大兵团摧枯拉朽式的打击已经让欧洲人数占绝对优势的联军完蛋了,奥地利和俄国在奥斯特里茨已经被打垮。欧洲版图上的强权们纷纷向法国和皇帝臣服。然而莱因联邦却在英国的煽动下发动了第四次反法联盟。
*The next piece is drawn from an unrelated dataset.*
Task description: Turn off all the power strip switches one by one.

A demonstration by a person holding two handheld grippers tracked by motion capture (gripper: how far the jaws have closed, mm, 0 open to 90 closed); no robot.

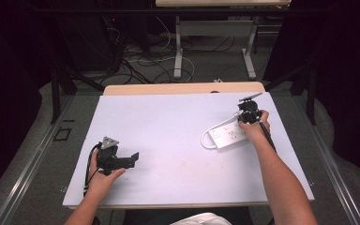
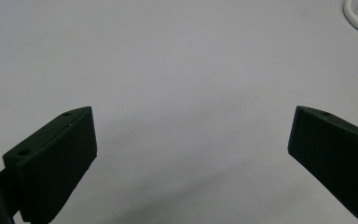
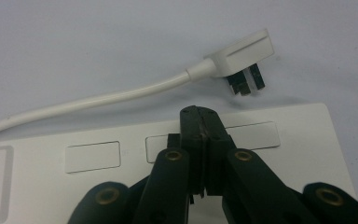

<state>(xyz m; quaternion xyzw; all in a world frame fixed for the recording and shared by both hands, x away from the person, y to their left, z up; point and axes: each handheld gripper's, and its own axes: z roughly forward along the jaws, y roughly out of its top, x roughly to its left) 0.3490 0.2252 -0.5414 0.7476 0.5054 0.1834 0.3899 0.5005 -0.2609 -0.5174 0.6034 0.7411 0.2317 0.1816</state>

我们---第5龙骑兵团,随同皇帝的鹰旗一起,准备给无理的沙皇和普鲁士皇帝补习一下礼貌课。
野营。
明天就要会战了,今晚照规矩是要纵情狂欢一下的,马塞纳将军的部队从附近的村庄里“征”来了25桶白兰地。我--一个骑兵上尉,离开了闹哄哄的军官俱乐部帐篷,在二月的寒风里冷得直打哆嗦。尽管身上穿着军大衣和冬装,披着斗篷,还是一点也感觉不到暖意。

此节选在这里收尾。